Der Moment der Abrechnung

Meine Schwiegertochter und mein Sohn hatten sich mit mir um 20:30 Uhr zum Abendessen im Restaurant verabredet. Als ich den eleganten Gastraum betrat, spürte ich sofort, dass etwas nicht stimmte: Das Essen hatte offenbar schon um 18:00 Uhr begonnen, und auf dem Tisch lag nur noch die weiße Quittung.
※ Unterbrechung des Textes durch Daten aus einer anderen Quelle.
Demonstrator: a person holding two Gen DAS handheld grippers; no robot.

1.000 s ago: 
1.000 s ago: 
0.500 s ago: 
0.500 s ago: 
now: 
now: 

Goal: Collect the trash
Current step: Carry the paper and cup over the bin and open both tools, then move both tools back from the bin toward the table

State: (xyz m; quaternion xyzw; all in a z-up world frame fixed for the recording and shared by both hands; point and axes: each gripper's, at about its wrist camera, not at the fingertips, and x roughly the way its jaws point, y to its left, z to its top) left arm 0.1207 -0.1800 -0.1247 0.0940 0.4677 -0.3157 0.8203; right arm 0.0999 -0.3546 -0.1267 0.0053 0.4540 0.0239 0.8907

Mein Sohn kochte vor Wut, sprang auf und zischte: „Mama, du bist immer so, verlierst immer den Überblick über die Zeit!“ Seine Frau hob triumphierend ihr leeres Weinglas, lächelte spöttisch und fügte hinzu: „Du bist zwar spät dran, aber das ist der perfekte Zeitpunkt, um zu bezahlen.“ Alle am Tisch brachen in schallendes Gelächter aus.

Ich widersprach nicht. Stattdessen hielt ich den Atem an, drehte mich schweigert und winkte den Restaurantleiter herbei.

Ich stellte ihm nur eine einzige, leise Frage: „Herr Weber, läuft die aktuelle Betriebslizenz und der Grundbucheintrag dieses Gebäudes immer noch unverändert auf meinen Namen?“

Ein paar Sekunden später, als die Runde am Tisch begriff, wer ich in diesem Restaurant wirklich war, verschwand das hämische Lächeln blitzartig von ihren Gesichtern. Die Stille im Raum war plötzlich ohrenbetäubend. Mein Sohn runzelte die Stirn, die Farbe wich aus seinen Wangen und er stammelte: „Mama … was hast du ihn gerade gefragt?“

Ich blieb aufrecht im Türrahmen stehen, ignorierte seine Frage und blickte kühl auf das, was mir der Restaurantleiter gerade ehrfürchtig in die Hand gedrückt hatte: das exklusive Gästebuch des Hauses und die schwarze VIP-Abrechnung.

„Ihre Mutter“, sagte der Restaurantleiter mit fester, schneidender Stimme zu meinem Sohn, „ist nicht zu spät zu Ihrem Abendessen gekommen. Sie ist die Eigentümerin dieses gesamten Etablissements. Und da Sie sich soeben geweigert haben, Ihre Mutter gebührend zu respektieren, werde ich Ihnen nun die volle Rechnung ausstellen – ohne den üblichen Familienrabatt. Zahlen Sie bitte sofort.“ Das Glas in der Hand meiner Schwiegertochter zitterte so stark, dass der Wein auf die Tischdecke schwappte, während ich mich wortlos umdrehte und das Lokal verließ.